The development of the utilisation, capabilities and capacity of the IT function at the BTSB is a common theme in many of the recommendations in the Bain report. The implementation of these recommendations particularly in relation to management analysis, donor care services, collections efficiency and blood inventory and the achievement of efficiencies in financial management and control will rely heavily on effective and workable IT solutions. In association with my Department, the BTSB has recently completed the first phase of a review of its IT requirements. The second phase which is now under way will document the existing system, complete a requirements specification of the information needs of the organisation and put in place an internal IT department. My Department has made available considerable financial support to these initiatives which involve external consultants who have considerable expertise in the development of IT systems in a health care environment.

The Bain consultants provided detailed advice to the Chairman and chief executive officer as part of the development by the board of its plasma products strategy and the sourcing of plasma products. This advice has contributed significantly to the successful completion of the board's negotiations with a contract fractionator and the achievement of considerable cost savings. Effective working relationships have also been established with the Irish Medicines Board which will assist the board in devising a strategy to achieve self-sufficiency in plasma products. The Irish Medicines Board through regular inspections is enabling the BTSB to achieve its objective of retaining good manufacturing practice status.

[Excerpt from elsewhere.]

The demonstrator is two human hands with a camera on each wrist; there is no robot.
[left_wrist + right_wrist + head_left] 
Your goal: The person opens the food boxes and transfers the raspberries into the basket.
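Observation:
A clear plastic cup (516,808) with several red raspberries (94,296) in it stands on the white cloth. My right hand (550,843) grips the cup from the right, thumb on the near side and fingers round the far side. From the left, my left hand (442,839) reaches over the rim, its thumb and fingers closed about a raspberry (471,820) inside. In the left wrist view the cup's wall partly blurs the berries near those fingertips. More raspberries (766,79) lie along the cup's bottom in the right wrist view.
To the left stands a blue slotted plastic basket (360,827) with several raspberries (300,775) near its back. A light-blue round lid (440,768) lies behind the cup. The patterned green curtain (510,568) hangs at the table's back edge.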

My Department has been discussing with the BTSB the board's accommodation needs. A joint Department/ BTSB project team is being established to carry out the necessary option appraisal and complete the preparation of a planning brief to meet the board's future accommodation requirements.

The report of the expert group on the BTSB also made a number of recommendations in relation to the licensing of medicinal products, including blood products as follows; the National Drugs Advisory Board (NDAB) should become the licensing authority for all medical products for human consumption; the board and management of the NDAB should be strengthened so that it can discharge its functions in relation to medicinal products with sufficient speed and efficiency; a formal system for monitoring and enforcing licences issued for medicinal products, including blood products, should be introduced; the arrangements for importing and supplying medicinal products on a named patient basis should be placed on a formal footing and the circumstances in which products may be issued on that basis should be clearly specified. The Government, by means of the Irish Medicine Board Act, 1995, has replaced the NDAB with a new Irish Medicines Board which is to be the licensing authority for all medicinal products. The membership of the board has a management rather than technical orientation, and is supported by two advisory committees for human and veterinary medicines to provide the necessary technical input. A new chief executive is in place, and the organisation is being restructured in line with the recommendations of a major management consultancy exercise on its systems, staffing and operational procedures.

In addition to its licensing function, the board has been given the responsibility for monitoring all aspects of the law relating to the manufacture and distribution of medicines. It has also been given a specific responsibility under section 4 of the Act, for the inspection of the collection, screening, processing and quality control facilities and procedures in respect of human blood, blood components, blood products and plasma derivatives with a view to ensuring their safety and quality. As regards the arrangements for importing and supplying medicinal products on a named patient basis, regulations are at present being prepared to place the named patients systems on a formal basis. It is hoped to finalise this work in the near future.